# How to complete this task
Type out the data exactly as given. Skip any image.

# Data for this exercise
┏━━

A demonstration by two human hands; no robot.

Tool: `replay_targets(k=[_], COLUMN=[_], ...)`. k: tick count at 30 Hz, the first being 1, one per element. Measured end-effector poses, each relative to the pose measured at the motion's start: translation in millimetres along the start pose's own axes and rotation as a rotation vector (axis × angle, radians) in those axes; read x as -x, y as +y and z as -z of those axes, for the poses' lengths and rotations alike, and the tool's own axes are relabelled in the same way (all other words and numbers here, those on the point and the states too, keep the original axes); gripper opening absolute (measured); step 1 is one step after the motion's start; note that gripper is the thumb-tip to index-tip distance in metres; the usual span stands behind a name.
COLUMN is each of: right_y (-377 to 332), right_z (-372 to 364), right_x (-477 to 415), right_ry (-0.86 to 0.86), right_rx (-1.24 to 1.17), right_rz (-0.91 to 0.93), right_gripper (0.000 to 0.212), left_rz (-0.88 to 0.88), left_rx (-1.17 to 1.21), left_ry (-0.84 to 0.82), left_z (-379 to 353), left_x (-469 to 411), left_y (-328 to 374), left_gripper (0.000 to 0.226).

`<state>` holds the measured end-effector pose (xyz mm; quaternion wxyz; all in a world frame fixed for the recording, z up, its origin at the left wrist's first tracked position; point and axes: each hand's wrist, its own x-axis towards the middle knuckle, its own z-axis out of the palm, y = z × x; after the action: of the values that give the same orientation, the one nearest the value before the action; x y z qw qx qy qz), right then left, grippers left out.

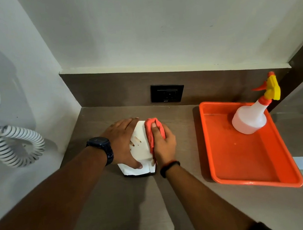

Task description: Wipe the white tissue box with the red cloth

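The white tissue box (140, 148) stands on the brown counter, near the middle of the view. My left hand (123, 142) lies over its left side and top, thumb on the near face, gripping it. My right hand (164, 141) presses the bunched red cloth (151, 131) against the box's right side and top edge, thumb on the cloth. The far and right faces of the box are hidden by my hands and the cloth.
An orange tray (246, 160) lies to the right with a white spray bottle (251, 116) standing in its far corner. A black wall socket (167, 93) sits behind the box. A coiled white cord (16, 147) hangs at the left wall.
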<state>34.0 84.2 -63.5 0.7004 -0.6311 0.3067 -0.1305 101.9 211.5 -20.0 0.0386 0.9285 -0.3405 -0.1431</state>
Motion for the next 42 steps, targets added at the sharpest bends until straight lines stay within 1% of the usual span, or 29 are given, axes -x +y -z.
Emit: replay_targets(k=[2,4,5,6,8,9,11,13,15,18,20,21,22,24,26,27,28,30,31,32,34,36,39,41,42], right_y=[10,18,20,21,17,13,4,-7,-8,9,19,19,17,5,-6,-9,-6,2,8,14,23,19,1,-7,-6], right_z=[0,3,5,7,8,7,3,-1,-2,2,8,9,9,7,2,0,-1,1,4,7,11,11,4,2,2], right_x=[-9,2,12,21,32,31,19,-1,-14,-1,21,29,33,27,11,2,-6,-8,-3,6,26,36,18,-1,-8], right_ry=[-0.007,0.018,0.039,0.058,0.060,0.058,0.041,0.016,-0.002,0.019,0.049,0.041,0.034,0.016,-0.015,-0.024,-0.027,-0.024,-0.012,0.002,0.015,0.022,0.014,-0.012,-0.027], right_rx=[-0.012,-0.040,-0.063,-0.083,-0.157,-0.163,-0.105,-0.034,-0.018,-0.030,-0.078,-0.121,-0.156,-0.145,-0.081,-0.058,-0.043,-0.053,-0.070,-0.100,-0.197,-0.212,-0.137,-0.061,-0.041], right_rz=[-0.102,-0.206,-0.236,-0.248,-0.216,-0.163,-0.028,0.020,-0.061,-0.209,-0.253,-0.248,-0.204,-0.060,0.065,0.072,0.037,-0.086,-0.154,-0.211,-0.277,-0.189,0.011,0.030,-0.010], right_gripper=[0.041,0.047,0.050,0.048,0.033,0.031,0.032,0.030,0.035,0.043,0.040,0.032,0.024,0.012,0.014,0.014,0.012,0.022,0.022,0.020,0.025,0.028,0.017,0.017,0.016], left_rz=[0.002,0.004,0.003,0.002,-0.001,-0.003,-0.005,-0.003,-0.006,-0.003,-0.002,-0.004,-0.008,-0.009,-0.003,-0.001,0.001,0.002,0.001,-0.001,-0.003,-0.006,0.000,0.011,0.018], left_rx=[-0.033,-0.053,-0.055,-0.054,-0.044,-0.036,-0.012,0.011,-0.008,-0.041,-0.043,-0.040,-0.031,0.007,0.037,0.032,0.017,-0.020,-0.035,-0.043,-0.035,-0.011,0.032,0.031,0.014], left_ry=[-0.018,-0.023,-0.019,-0.016,-0.016,-0.019,-0.017,-0.006,-0.006,-0.010,-0.006,-0.007,-0.008,-0.007,0.010,0.014,0.011,0.001,0.001,0.004,0.005,-0.001,-0.001,-0.008,-0.017], left_z=[0,0,-1,-1,-1,-1,-1,-1,-1,-3,-4,-3,-3,-2,-4,-4,-4,-5,-5,-5,-4,-2,-2,-2,-2], left_x=[0,-1,-1,-1,-1,-1,-2,-2,-2,-2,-2,-2,-2,-2,-2,-2,-3,-3,-2,-2,-1,-1,-1,-1,-1], left_y=[2,3,3,3,2,1,0,-1,0,0,0,-1,-1,-2,-3,-3,-3,-3,-2,-1,0,0,-2,-2,-2], left_gripper=[0.141,0.143,0.144,0.144,0.144,0.144,0.142,0.140,0.140,0.143,0.143,0.143,0.143,0.141,0.140,0.140,0.140,0.142,0.143,0.143,0.144,0.143,0.141,0.141,0.142])
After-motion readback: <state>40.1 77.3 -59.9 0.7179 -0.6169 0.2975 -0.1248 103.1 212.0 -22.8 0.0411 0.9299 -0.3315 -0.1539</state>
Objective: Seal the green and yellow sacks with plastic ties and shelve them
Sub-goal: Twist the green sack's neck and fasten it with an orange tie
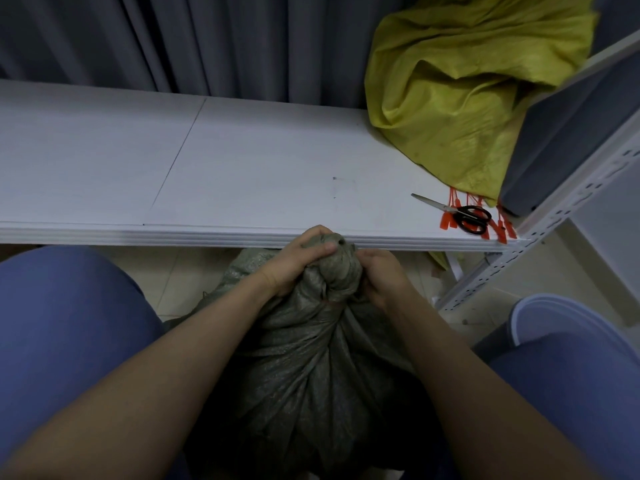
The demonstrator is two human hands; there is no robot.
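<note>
A full green woven sack (311, 368) stands on the floor between my knees, its mouth gathered into a twisted neck just below the shelf edge. My left hand (298, 259) grips the bunched top of the neck from the left. My right hand (381, 275) grips the neck from the right side. A yellow sack (460, 88) lies slumped and loose at the right end of the white shelf board (207, 168). Several orange plastic ties (450, 216) lie at the shelf's right front corner, partly under the scissors and the yellow sack.
Black-handled scissors (464, 214) rest on the ties. A white perforated shelf upright (540, 226) and a grey panel (568, 140) stand at the right. A white bucket rim (561, 317) sits on the floor by my right knee. A grey curtain hangs behind the shelf.
</note>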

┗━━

# Result
A demonstration by two human hands; no robot.

Tool: `replay_targets(k=[_], COLUMN=[_], ...)`. k: tick count at 30 Hz, the first being 1, one per element. Measured end-effector poses, each relative to the pose measured at the motion's start: translation in millimetres along the start pose's own axes and rotation as a rotation vector (axis × angle, radians) in those axes; read x as -x, y as +y and z as -z of those axes, for the poses' lengths and rotations alike, and the tool's own axes are relabelled in the same way (all other words and numbers here, those on the point and the states too, keep the original axes); gripper opening absolute (measured); step 1 is one step after the motion's start; note that gripper is the thumb-tip to index-tip distance in metres; the usual span stands behind a name.
COLUMN is each of: right_y (-377 to 332), right_z (-372 to 364), right_x (-477 to 415), right_ry (-0.86 to 0.86), right_rx (-1.24 to 1.17), right_rz (-0.91 to 0.93), right_gripper (0.000 to 0.212), left_rz (-0.88 to 0.88), left_rx (-1.17 to 1.21), left_ry (-0.84 to 0.82), left_z (-379 to 353), left_x (-469 to 411), left_y (-328 to 374), left_gripper (0.000 to 0.226).

`<state>` holds the measured end-effector pose (xyz mm; quaternion wxyz; all in a world frame fixed for the recording, z up, its origin at the left wrist's first tracked position; point and axes: each hand's wrist, its own x-axis towards the middle knuckle, its own z-axis out of the palm, y = z × x; after the action: of the values that give the same orientation, the one nearest the value before the action; x y z qw qx qy qz), right then left, grippers left out.


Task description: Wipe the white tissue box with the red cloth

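The white tissue box (140, 148) stands on the brown counter, near the middle of the view. My left hand (123, 142) lies over its left side and top, thumb on the near face, gripping it. My right hand (164, 141) presses the bunched red cloth (151, 131) against the box's right side and top edge, thumb on the cloth. The far and right faces of the box are hidden by my hands and the cloth.
An orange tray (246, 160) lies to the right with a white spray bottle (251, 116) standing in its far corner. A black wall socket (167, 93) sits behind the box. A coiled white cord (16, 147) hangs at the left wall.
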<state>34.0 84.2 -63.5 0.7004 -0.6311 0.3067 -0.1305 101.9 211.5 -20.0 0.0386 0.9285 -0.3405 -0.1431</state>
Motion for the next 42 steps, targets added at the sharpest bends until straight lines stay within 1% of the usual span, or 29 are given, axes -x +y -z.
Emit: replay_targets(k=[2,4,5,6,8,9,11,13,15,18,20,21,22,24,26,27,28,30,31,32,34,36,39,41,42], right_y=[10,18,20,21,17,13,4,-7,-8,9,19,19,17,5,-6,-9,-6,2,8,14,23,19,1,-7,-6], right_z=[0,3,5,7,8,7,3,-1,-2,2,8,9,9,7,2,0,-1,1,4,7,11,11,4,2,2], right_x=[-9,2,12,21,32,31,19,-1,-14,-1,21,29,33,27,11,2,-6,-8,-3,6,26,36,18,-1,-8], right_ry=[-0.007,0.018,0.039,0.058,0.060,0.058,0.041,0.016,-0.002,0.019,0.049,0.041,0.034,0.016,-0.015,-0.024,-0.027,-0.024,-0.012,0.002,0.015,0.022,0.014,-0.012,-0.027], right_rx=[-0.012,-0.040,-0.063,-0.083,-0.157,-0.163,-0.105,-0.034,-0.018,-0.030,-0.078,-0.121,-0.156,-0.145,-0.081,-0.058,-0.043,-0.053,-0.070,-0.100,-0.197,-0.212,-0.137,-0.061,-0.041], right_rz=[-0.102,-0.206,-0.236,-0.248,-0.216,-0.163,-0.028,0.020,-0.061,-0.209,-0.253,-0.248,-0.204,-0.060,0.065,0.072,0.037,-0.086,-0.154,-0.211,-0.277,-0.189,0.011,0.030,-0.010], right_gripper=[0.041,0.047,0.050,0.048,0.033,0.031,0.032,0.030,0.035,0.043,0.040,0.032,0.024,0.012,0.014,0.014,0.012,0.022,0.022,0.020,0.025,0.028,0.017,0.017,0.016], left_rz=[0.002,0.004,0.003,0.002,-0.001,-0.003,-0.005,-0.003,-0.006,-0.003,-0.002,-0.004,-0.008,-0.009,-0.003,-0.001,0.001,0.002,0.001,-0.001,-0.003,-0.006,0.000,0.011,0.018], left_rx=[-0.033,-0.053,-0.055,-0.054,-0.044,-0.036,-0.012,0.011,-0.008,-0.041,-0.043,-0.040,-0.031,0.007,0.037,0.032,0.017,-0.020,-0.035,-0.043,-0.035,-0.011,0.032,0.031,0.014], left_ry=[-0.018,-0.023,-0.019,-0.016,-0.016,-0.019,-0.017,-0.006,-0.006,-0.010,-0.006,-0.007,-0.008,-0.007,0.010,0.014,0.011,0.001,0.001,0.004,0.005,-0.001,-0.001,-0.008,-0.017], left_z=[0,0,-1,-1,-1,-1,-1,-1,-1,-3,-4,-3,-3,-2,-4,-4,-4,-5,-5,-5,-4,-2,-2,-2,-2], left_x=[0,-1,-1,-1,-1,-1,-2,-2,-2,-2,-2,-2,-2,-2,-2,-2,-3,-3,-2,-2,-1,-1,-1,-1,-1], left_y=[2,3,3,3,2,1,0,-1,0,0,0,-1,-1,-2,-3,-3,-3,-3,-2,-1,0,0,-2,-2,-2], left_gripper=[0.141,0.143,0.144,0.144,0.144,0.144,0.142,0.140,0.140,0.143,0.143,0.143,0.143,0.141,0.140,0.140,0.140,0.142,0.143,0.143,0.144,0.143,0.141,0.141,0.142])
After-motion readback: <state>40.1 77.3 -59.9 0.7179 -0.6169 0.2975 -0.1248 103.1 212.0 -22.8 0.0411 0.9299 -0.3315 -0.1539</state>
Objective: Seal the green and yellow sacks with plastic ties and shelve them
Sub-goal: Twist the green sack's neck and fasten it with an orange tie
The demonstrator is two human hands; there is no robot.
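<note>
A full green woven sack (311, 368) stands on the floor between my knees, its mouth gathered into a twisted neck just below the shelf edge. My left hand (298, 259) grips the bunched top of the neck from the left. My right hand (381, 275) grips the neck from the right side. A yellow sack (460, 88) lies slumped and loose at the right end of the white shelf board (207, 168). Several orange plastic ties (450, 216) lie at the shelf's right front corner, partly under the scissors and the yellow sack.
Black-handled scissors (464, 214) rest on the ties. A white perforated shelf upright (540, 226) and a grey panel (568, 140) stand at the right. A white bucket rim (561, 317) sits on the floor by my right knee. A grey curtain hangs behind the shelf.
</note>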

This output is complete.